## YOUR TASK
Run through the data and copy out every line that mentions the word "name".

[Dataset entries]
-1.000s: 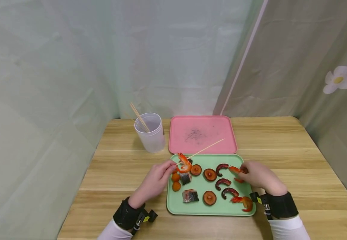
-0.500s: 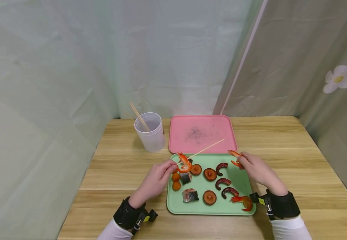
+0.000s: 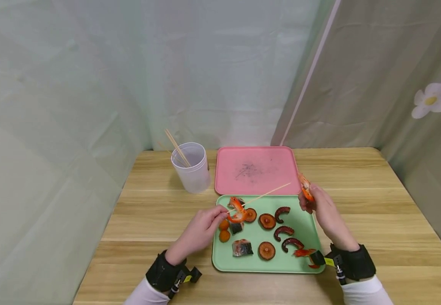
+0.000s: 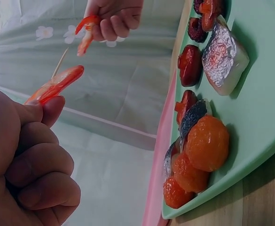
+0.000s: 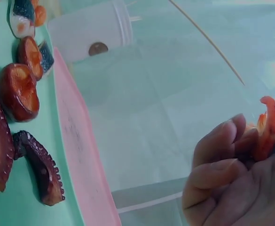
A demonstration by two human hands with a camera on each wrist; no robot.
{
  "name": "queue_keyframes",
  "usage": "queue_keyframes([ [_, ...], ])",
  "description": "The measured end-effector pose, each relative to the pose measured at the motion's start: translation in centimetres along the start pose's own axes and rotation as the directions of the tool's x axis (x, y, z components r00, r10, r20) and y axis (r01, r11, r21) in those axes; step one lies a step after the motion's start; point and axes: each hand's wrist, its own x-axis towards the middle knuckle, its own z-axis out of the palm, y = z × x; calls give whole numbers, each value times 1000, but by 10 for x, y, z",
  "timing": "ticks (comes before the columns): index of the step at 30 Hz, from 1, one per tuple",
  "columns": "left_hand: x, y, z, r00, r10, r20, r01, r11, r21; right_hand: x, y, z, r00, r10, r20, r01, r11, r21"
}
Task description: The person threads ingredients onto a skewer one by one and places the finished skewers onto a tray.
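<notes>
Head view: a threaded shrimp (image 3: 238, 210) sits on a skewer (image 3: 270, 193) over the green tray (image 3: 243, 265), just beside the left hand (image 3: 198, 232), whose fingers pinch the skewer's near end, the lower ones curled; the right hand (image 3: 328, 214), raised by the tray's far right corner, pinches a second shrimp (image 3: 305, 186) near the skewer's tip; beyond, the pink tray (image 3: 258, 159) lies on the desk (image 3: 144, 220)

Occlusions and crops, per view
Head: wrist camera (image 3: 317, 258) covers part of tray shrimp (image 3: 302, 253); near end of skewer (image 3: 268, 193) hidden in left hand (image 3: 199, 228). Left wrist: green tray (image 4: 264, 94) cropped right, right hand (image 4: 116, 21) cropped top. Right wrist: leftmost tentacle (image 5: 0, 150) cropped left; held shrimp (image 5: 269, 129) partly hidden by right hand.
</notes>
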Motion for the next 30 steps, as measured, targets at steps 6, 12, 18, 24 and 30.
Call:
queue_keyframes([
  [6, 0, 1, 2, 1000, 15, 7, -15, 1000, 1, 0, 1, 6, 993, -120, 1, 119, 991, 61],
  [12, -1, 3, 2, 1000, 11, 27, -11, 1000, -12, 1, -2, 11, 985, -173, 21, 173, 985, 26],
  [18, 0, 4, 3, 999, -1, 52, 2, 1000, -24, 0, -2, 14, 978, -201, 52, 200, 980, 15],
  [24, -1, 4, 3, 998, -22, 66, 23, 1000, -15, 0, -2, 16, 968, -240, 67, 239, 971, 26],
  [30, -1, 4, 3, 997, -29, 72, 30, 999, -17, -1, -3, 17, 966, -248, 74, 248, 969, 16],
])
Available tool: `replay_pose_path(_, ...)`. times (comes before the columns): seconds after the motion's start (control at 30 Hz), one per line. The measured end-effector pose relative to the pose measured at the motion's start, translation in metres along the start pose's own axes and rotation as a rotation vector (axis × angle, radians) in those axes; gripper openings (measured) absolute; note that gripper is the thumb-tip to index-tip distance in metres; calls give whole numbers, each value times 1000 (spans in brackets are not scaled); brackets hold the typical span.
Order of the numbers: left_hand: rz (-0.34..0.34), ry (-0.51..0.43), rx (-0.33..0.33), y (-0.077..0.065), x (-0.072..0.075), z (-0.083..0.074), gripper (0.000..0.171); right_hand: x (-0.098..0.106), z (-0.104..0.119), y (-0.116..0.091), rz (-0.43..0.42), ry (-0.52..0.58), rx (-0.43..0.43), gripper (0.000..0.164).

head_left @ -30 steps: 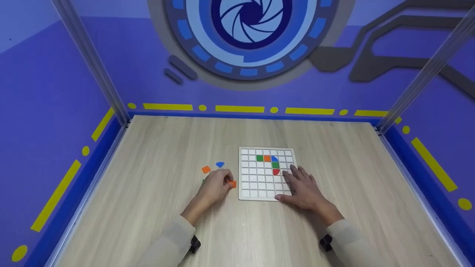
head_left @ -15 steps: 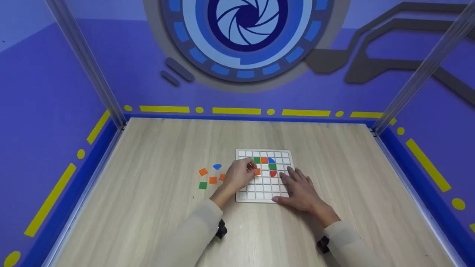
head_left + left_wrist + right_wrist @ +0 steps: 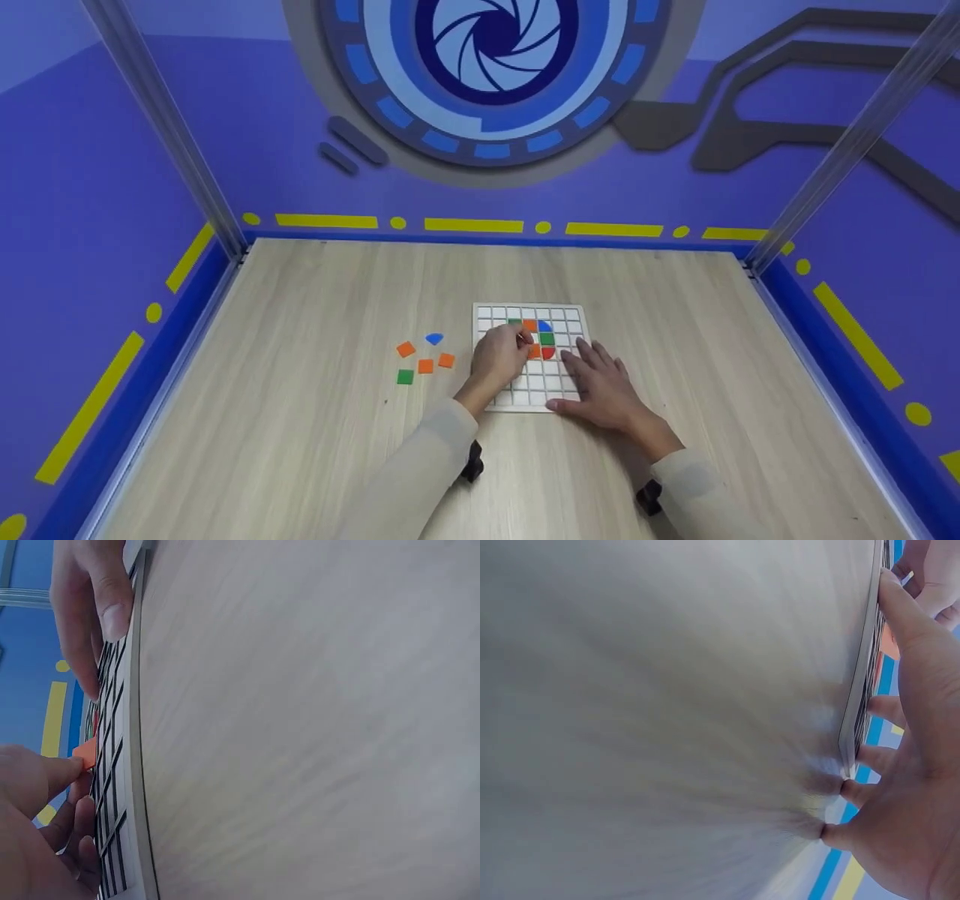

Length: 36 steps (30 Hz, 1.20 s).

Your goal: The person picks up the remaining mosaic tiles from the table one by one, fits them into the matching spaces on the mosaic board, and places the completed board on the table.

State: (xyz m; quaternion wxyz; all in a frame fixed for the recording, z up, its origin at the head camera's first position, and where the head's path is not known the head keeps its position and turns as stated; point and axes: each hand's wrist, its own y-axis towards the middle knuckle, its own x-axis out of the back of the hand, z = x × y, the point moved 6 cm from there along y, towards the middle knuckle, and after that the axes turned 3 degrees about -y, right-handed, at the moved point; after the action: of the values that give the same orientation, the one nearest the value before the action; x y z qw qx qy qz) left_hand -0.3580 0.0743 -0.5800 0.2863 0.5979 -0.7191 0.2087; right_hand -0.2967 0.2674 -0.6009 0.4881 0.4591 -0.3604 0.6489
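My left hand (image 3: 501, 356) is over the middle of the white gridded board (image 3: 555, 382). Between its thumb and finger it pinches an orange square tile (image 3: 86, 753), tilted with its lower edge at the grid. That tile sits just left of a red quarter-round tile (image 3: 549, 352). Above the red one lie a green square tile (image 3: 547, 339) and a blue quarter-round tile (image 3: 545, 326), with another orange tile (image 3: 529, 325) and a partly covered green tile (image 3: 514, 322) to their left. My right hand (image 3: 606, 386) rests spread on the board's right side, thumb at the near edge.
Left of the board, loose tiles lie on the wooden table (image 3: 300, 420): a blue fan-shaped one (image 3: 434, 339), a green square (image 3: 405, 376) and 3 orange squares, one being the farthest left (image 3: 406, 349). Blue-purple walls (image 3: 285, 150) enclose the table's back and sides.
My left hand has picked up an orange tile from the table beside the board, carried it right onto the grid and brought it next to the red tile. My right hand stays on the board.
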Motion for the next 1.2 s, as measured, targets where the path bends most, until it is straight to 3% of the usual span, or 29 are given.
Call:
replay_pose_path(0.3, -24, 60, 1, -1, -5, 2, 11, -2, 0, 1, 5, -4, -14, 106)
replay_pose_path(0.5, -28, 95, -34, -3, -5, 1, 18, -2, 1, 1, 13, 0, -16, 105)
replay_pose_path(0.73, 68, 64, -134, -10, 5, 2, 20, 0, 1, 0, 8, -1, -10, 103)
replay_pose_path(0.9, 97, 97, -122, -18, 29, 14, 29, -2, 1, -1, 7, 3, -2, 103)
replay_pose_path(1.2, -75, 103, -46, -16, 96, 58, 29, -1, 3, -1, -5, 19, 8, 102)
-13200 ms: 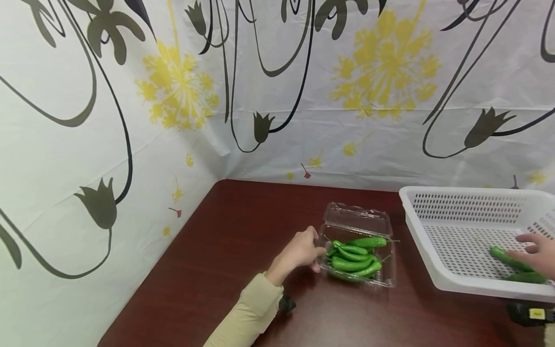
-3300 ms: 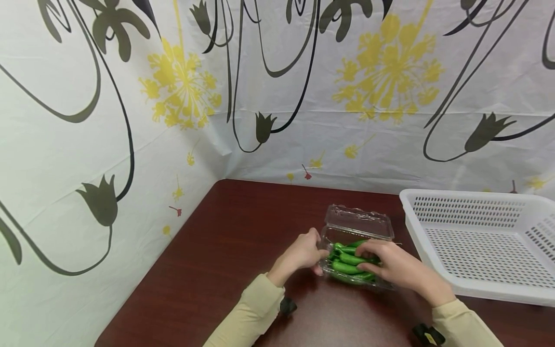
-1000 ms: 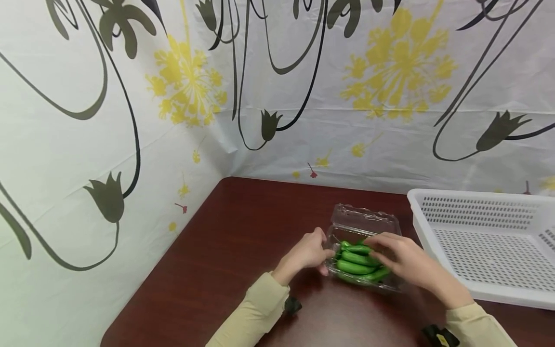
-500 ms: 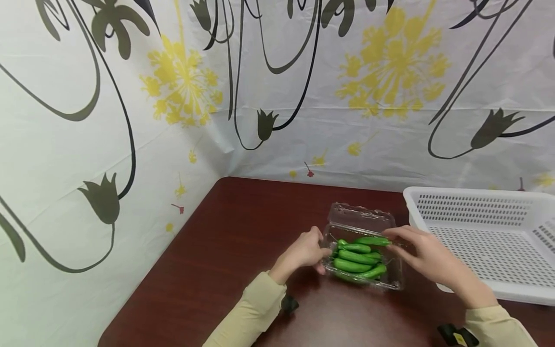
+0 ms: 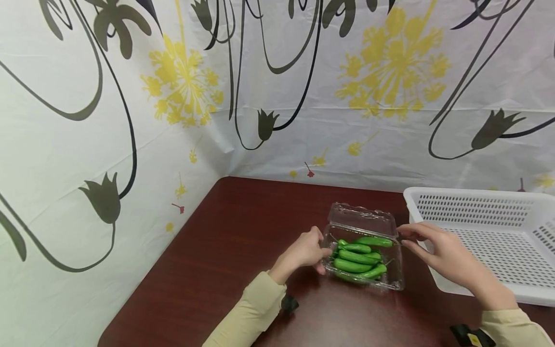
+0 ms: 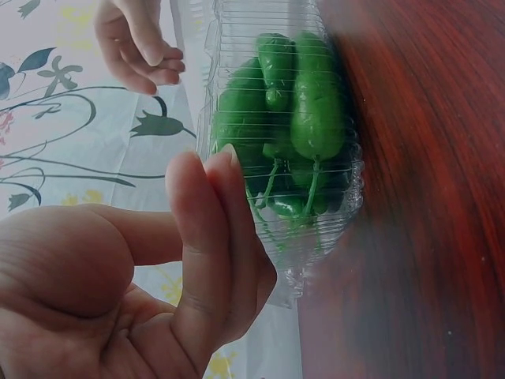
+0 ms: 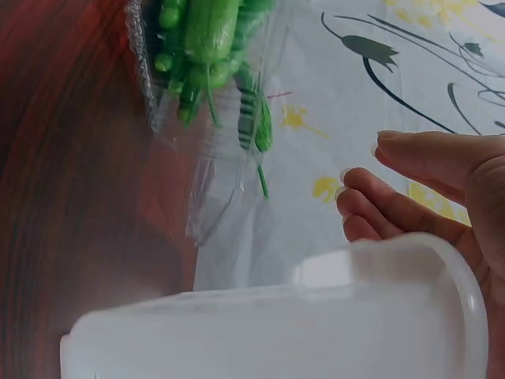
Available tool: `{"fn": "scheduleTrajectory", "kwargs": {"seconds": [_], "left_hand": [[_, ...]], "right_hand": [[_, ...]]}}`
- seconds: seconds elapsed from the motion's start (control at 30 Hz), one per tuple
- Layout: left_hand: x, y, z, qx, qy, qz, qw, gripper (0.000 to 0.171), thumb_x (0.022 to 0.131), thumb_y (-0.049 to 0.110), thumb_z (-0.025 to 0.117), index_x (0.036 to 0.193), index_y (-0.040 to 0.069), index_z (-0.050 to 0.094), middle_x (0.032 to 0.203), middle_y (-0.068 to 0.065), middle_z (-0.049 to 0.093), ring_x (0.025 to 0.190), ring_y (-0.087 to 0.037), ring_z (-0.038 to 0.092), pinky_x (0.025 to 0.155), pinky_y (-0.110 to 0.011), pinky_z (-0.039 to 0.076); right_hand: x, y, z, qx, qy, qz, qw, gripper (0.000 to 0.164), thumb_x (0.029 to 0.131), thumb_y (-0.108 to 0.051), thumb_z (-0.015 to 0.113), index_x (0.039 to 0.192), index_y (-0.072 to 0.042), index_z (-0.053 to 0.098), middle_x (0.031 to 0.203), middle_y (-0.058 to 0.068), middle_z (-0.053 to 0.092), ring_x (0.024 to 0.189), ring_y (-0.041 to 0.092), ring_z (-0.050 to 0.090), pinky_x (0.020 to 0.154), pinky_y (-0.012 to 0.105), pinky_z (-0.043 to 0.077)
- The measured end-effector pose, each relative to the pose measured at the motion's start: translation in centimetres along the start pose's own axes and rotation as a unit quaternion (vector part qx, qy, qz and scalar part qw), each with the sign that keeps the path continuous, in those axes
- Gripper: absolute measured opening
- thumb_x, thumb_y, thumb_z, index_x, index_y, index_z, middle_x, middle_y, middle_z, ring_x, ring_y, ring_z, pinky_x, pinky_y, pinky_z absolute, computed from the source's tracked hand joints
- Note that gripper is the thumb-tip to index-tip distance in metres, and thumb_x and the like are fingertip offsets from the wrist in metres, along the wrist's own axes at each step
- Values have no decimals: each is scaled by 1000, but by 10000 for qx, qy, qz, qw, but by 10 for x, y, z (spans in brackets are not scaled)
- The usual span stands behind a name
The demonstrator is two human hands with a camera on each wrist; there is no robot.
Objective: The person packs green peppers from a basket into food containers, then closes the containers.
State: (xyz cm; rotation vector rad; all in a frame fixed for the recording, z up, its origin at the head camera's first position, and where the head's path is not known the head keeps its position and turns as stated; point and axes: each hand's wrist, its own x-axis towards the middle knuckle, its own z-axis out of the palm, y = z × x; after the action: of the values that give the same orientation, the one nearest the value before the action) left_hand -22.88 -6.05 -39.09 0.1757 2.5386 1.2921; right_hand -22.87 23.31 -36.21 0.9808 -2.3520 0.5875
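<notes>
Several green chili peppers (image 5: 357,255) lie roughly side by side in a clear plastic clamshell container (image 5: 396,270) on the table. Its lid (image 5: 364,218) stands open at the back. My left hand (image 5: 303,250) holds the container's left edge, thumb over the rim; in the left wrist view its curled fingers (image 6: 209,237) overlap the container's end. My right hand (image 5: 442,250) hovers between the container's right edge and a white basket (image 5: 422,250). In the right wrist view its thumb and fingers (image 7: 379,205) are apart, with nothing between them.
The perforated white basket stands to the right, its rim near my right wrist. The dark red-brown table (image 5: 208,270) meets patterned white sheets (image 5: 277,159) at the back and left. Black wrist devices (image 5: 472,336) sit below both wrists.
Peppers seen in the basket earlier no longer show there. My right hand worked over the container's peppers, let go of the one at the back right, and drew away right. My left hand stays put.
</notes>
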Motion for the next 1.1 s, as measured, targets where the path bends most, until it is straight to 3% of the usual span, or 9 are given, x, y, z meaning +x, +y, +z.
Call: {"fn": "scheduleTrajectory", "kwargs": {"seconds": [0.2, 0.4, 0.77, 0.97, 1.1], "left_hand": [[-2, 1, 0, -15, 1, -8, 10000, 30, 87, 12, 64, 107, 1, 44, 68, -9, 57, 42, -16, 60, 64, -19, 50], [-3, 1, 0, -56, 13, 23, 10000, 30, 86, 12, 64, 105, 1, 43, 66, -9, 57, 42, -16, 60, 60, -20, 50], [-3, 1, 0, 75, 27, 28, 10000, 31, 87, 14, 63, 107, 2, 43, 60, -9, 59, 41, -15, 60, 69, -19, 49], [-3, 1, 0, -52, 34, 53, 10000, 29, 87, 12, 63, 105, 1, 43, 62, -11, 59, 41, -16, 60, 60, -20, 50], [-2, 1, 0, -5, 33, 57, 10000, 30, 86, 13, 63, 105, 2, 43, 63, -10, 59, 41, -16, 60, 63, -20, 50]], "right_hand": [[-3, 1, -9, -193, -85, 265, 9994, 36, 72, -7, 76, 103, -22, 65, 96, -7, 64, 79, 8, 60, 70, 15, 42], [-6, 4, -14, -254, -101, 405, 9988, 34, 74, -9, 75, 104, -21, 65, 96, -7, 64, 76, 4, 60, 67, 18, 43], [-13, 13, -24, -387, 64, 466, 9981, 34, 71, -7, 76, 101, -21, 66, 95, -5, 64, 73, 10, 61, 64, 16, 43], [-16, 14, -28, -480, 28, 565, 9972, 32, 71, -8, 76, 99, -19, 67, 95, -8, 63, 76, 10, 61, 66, 13, 42], [-19, 16, -29, -512, 43, 541, 9972, 33, 69, -7, 77, 98, -18, 68, 94, -9, 63, 76, 8, 60, 68, 12, 41]]}}
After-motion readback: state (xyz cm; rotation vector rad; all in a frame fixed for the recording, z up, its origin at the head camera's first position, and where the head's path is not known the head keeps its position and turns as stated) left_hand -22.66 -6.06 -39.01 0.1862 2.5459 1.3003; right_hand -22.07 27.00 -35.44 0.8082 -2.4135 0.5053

## ANSWER TO THE EXERCISE
  "name": "queue_keyframes",
- The usual span stands behind a name

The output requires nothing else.